Going through a first phase website overhaul is a big undertaking. Organizations typically underestimate the effort and take heroic steps to land it successfully.

When the dust settles, the budget is gone, the team needs some R&R, and that list of stellar phase two items is a distant memory.

But here’s the catch—There’s still a phase two. It’s just not the one you imagined.

The post launch paradigm is something you often can’t imagine until you get there. Organizations enter survival mode, fighting fires, handling routine maintenance and dealing with internal politics. Some days it can be hard just to keep the digital lights on.

The savvy organizations have planned for this.

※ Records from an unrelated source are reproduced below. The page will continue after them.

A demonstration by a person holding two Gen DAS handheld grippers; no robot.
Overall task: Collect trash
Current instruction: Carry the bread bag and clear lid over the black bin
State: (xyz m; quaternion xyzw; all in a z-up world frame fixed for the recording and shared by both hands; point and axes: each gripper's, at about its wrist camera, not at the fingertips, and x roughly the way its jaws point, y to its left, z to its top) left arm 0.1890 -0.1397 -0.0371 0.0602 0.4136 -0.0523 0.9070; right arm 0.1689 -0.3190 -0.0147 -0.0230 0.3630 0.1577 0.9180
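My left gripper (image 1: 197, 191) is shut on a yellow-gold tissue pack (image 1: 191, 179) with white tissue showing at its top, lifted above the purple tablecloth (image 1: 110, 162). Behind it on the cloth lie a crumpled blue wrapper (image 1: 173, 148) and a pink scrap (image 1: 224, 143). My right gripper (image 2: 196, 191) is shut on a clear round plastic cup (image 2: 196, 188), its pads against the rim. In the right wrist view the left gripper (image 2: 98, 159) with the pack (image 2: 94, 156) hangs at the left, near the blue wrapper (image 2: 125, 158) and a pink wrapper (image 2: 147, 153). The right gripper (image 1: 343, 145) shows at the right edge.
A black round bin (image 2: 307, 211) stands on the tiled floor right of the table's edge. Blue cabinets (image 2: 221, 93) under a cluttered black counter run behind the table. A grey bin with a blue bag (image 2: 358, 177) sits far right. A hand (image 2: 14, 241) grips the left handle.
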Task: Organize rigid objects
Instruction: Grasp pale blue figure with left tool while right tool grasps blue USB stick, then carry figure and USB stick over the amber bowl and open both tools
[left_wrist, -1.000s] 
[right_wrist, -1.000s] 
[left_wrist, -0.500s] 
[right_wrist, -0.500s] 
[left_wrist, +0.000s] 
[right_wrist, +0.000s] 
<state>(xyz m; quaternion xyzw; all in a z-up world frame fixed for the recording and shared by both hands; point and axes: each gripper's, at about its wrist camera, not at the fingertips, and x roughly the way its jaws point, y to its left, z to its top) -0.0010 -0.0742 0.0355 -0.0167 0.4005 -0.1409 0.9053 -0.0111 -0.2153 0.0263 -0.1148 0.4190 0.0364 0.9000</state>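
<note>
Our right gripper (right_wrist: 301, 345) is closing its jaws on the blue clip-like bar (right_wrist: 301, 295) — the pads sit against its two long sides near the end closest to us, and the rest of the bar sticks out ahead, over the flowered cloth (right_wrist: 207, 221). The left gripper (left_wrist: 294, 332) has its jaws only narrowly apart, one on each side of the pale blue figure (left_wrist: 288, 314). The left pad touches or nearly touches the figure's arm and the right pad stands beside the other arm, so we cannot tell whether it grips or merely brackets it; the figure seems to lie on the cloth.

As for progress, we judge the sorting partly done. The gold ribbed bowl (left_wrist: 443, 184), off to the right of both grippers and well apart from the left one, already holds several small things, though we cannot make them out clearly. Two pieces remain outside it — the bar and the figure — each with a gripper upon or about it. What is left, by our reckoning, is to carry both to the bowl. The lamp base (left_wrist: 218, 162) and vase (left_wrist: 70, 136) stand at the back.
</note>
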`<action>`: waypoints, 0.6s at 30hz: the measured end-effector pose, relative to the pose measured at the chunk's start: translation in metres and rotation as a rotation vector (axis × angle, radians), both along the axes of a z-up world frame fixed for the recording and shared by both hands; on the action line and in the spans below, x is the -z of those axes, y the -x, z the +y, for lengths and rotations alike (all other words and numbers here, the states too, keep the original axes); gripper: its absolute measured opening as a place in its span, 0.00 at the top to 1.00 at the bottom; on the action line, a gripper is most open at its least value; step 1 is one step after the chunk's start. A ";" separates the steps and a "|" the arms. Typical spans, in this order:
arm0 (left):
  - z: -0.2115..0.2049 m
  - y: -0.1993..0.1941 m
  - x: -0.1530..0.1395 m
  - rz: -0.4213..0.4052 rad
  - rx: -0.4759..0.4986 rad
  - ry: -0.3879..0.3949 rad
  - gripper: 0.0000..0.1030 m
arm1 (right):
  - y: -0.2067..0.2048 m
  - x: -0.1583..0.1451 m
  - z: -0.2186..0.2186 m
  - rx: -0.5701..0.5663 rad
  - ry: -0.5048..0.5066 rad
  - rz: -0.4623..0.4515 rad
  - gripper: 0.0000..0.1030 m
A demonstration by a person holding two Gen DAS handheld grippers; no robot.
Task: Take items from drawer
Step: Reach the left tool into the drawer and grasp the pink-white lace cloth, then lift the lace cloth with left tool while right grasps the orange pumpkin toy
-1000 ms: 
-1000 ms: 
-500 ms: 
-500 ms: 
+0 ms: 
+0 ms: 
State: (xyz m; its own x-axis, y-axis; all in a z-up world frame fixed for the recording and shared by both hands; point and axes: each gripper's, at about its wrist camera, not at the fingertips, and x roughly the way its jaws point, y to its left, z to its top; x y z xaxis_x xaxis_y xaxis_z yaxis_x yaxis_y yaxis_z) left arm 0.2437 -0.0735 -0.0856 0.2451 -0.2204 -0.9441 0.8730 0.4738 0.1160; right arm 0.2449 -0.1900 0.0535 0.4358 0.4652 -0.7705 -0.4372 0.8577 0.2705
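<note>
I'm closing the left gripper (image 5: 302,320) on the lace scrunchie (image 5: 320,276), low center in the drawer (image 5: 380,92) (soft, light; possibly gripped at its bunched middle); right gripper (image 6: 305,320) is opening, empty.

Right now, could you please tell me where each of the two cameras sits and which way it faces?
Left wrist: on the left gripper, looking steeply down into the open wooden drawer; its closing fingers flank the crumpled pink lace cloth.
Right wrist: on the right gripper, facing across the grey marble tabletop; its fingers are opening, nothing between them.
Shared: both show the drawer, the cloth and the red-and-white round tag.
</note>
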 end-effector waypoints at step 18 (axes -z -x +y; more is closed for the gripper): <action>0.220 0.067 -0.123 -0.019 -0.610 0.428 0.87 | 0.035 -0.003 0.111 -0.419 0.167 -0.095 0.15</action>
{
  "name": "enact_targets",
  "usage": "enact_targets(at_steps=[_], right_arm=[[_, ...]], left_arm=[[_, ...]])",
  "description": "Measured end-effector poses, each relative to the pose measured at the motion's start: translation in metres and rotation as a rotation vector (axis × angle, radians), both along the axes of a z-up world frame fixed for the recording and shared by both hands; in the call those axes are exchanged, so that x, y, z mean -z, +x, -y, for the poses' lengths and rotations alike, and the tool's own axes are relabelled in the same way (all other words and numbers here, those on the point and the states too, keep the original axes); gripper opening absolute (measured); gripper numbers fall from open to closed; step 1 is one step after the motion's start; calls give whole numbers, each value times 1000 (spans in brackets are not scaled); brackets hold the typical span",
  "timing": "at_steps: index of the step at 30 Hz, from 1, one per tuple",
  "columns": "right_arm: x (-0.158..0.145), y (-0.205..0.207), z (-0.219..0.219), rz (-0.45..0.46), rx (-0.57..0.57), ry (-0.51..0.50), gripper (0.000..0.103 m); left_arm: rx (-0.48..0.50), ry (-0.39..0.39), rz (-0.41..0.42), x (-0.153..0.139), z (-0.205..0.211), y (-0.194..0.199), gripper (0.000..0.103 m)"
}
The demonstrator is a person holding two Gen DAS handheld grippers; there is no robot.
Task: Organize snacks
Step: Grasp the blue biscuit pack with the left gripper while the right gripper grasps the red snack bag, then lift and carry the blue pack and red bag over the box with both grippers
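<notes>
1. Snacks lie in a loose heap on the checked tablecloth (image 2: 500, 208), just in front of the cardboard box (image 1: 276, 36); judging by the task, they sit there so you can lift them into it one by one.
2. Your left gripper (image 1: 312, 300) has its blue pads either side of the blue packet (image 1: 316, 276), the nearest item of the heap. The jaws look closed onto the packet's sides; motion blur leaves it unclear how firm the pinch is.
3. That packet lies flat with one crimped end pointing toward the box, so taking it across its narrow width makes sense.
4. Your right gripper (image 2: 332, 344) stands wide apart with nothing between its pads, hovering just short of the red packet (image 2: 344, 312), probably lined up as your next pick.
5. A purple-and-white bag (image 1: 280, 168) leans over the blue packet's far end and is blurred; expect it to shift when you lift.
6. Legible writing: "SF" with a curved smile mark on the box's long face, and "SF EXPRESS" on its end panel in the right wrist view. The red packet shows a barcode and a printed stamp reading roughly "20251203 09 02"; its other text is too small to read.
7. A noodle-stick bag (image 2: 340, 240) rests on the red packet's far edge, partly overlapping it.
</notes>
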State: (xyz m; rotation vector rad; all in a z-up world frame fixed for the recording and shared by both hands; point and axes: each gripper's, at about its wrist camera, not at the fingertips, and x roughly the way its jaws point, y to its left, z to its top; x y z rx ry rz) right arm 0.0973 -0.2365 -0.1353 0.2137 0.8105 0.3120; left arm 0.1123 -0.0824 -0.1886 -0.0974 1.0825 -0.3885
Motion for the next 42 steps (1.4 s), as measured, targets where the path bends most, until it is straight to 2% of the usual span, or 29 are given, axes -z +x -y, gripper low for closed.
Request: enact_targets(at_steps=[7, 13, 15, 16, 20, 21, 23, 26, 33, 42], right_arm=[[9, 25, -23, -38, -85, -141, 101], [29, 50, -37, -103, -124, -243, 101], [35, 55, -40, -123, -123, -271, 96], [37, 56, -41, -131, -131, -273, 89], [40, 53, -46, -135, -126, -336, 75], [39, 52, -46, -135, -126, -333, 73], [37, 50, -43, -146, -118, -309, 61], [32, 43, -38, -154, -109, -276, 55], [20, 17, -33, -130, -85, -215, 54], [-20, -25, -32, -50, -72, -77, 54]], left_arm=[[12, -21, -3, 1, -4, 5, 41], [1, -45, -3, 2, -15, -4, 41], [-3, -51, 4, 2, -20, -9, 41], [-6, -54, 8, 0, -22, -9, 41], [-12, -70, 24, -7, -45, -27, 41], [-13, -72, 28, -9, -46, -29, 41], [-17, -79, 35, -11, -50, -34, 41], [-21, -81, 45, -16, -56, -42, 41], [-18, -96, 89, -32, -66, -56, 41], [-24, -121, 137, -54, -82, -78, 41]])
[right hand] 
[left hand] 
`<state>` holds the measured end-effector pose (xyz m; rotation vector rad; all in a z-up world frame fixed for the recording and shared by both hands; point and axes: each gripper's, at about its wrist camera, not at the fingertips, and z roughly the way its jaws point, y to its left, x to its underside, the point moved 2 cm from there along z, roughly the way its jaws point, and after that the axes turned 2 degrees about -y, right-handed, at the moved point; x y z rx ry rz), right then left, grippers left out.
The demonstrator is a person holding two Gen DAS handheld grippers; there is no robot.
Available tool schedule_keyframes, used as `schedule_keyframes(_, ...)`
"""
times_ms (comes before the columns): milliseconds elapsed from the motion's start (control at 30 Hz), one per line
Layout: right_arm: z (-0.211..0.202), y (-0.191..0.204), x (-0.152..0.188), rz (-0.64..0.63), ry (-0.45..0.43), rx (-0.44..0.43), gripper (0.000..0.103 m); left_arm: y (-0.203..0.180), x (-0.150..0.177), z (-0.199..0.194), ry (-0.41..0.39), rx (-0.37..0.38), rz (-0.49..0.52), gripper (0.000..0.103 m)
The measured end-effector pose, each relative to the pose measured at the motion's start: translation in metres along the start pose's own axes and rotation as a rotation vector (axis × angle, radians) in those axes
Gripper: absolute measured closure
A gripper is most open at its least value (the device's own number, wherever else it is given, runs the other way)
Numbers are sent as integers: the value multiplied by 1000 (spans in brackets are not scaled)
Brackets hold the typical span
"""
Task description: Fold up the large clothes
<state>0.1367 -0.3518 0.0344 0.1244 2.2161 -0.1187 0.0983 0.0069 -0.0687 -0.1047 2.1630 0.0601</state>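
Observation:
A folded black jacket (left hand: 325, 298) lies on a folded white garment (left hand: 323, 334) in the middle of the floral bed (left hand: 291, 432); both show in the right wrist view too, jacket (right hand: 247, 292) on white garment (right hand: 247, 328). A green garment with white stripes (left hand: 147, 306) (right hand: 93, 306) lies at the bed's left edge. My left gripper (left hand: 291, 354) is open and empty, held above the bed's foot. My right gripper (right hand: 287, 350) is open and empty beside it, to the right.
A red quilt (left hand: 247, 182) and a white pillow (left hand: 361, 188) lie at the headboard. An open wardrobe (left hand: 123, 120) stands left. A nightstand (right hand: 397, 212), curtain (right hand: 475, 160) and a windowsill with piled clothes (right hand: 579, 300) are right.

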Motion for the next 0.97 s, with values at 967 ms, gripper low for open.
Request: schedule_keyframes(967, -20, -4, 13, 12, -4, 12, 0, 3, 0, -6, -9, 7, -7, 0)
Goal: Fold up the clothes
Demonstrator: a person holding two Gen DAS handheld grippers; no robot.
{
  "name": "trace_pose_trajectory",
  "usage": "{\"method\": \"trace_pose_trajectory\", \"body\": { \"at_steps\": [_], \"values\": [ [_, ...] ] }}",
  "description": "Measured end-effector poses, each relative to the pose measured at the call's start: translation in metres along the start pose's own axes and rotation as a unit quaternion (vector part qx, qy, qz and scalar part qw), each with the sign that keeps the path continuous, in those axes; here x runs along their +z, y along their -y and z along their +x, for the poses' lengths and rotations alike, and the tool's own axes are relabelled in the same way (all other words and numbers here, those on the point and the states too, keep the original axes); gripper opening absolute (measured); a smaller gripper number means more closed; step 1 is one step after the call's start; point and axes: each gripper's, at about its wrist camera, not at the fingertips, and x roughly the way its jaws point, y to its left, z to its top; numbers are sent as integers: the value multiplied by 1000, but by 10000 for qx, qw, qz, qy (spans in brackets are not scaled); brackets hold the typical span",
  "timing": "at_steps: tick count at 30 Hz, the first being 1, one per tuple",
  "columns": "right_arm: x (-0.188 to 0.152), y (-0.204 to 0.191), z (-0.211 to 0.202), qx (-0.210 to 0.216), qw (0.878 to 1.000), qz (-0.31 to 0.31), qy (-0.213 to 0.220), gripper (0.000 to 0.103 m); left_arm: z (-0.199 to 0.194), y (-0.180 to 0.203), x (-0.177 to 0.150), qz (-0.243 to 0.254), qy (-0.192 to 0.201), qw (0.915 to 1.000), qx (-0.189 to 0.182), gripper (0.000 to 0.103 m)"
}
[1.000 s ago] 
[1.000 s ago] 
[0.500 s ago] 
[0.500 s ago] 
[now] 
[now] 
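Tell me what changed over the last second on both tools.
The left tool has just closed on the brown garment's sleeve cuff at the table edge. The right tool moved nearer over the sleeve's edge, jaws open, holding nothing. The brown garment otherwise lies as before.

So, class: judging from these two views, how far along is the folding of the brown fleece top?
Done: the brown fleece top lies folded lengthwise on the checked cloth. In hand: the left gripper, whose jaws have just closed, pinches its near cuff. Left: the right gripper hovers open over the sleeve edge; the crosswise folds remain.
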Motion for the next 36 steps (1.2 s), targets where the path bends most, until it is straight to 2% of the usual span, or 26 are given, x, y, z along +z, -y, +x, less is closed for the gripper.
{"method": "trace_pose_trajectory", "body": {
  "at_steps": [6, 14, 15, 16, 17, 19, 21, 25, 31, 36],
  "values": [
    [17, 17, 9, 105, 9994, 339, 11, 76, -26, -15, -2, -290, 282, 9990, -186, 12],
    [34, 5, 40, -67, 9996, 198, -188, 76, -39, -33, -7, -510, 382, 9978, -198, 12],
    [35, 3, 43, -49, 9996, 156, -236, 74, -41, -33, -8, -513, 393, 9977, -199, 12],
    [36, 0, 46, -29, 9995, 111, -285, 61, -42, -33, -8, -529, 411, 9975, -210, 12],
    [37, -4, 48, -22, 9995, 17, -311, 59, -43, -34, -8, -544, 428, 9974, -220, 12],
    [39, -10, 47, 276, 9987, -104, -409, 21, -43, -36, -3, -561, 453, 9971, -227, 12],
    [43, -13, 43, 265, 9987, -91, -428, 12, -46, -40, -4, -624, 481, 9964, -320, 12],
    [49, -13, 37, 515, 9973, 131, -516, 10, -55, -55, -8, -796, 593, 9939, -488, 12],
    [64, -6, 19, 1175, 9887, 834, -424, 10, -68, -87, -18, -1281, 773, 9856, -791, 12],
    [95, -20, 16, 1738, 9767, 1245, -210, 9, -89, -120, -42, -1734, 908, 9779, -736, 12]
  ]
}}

They understand a website is not a project. They have an established web governance structure and ample resources for both keeping the web operations running and investing in new strategic initiatives.

The sad part about never getting to that next phase is that those are typically the impact ideas that that will drive the business forward. They are they competitive differentiators that you plan to invest in after you’ve done the blocking and tackling.

It’s worth asking…

Was phase one even necessary?

What if phase two became your phase one?

About the Author
Jeff Cram

Jeff Cram is Chief Strategy Officer and co-founder of Connective DX (formerly ISITE Design), a digital agency based in Portland, OR and Boston, MA. As the Managing Editor of the CMS Myth, Jeff is passionate about all topics related to content management, digital strategy and experience design.

More articles from Jeff Cram

Comments

One response… read them below or add one.

  1. Lise Janody says:

    I agree with part of your premise. Phase 2 often doesn’t happen because organizations are willing to invest in a scoped-out and time-defined project, but are not willing to put enough resources into ongoing operations and continuous improvement.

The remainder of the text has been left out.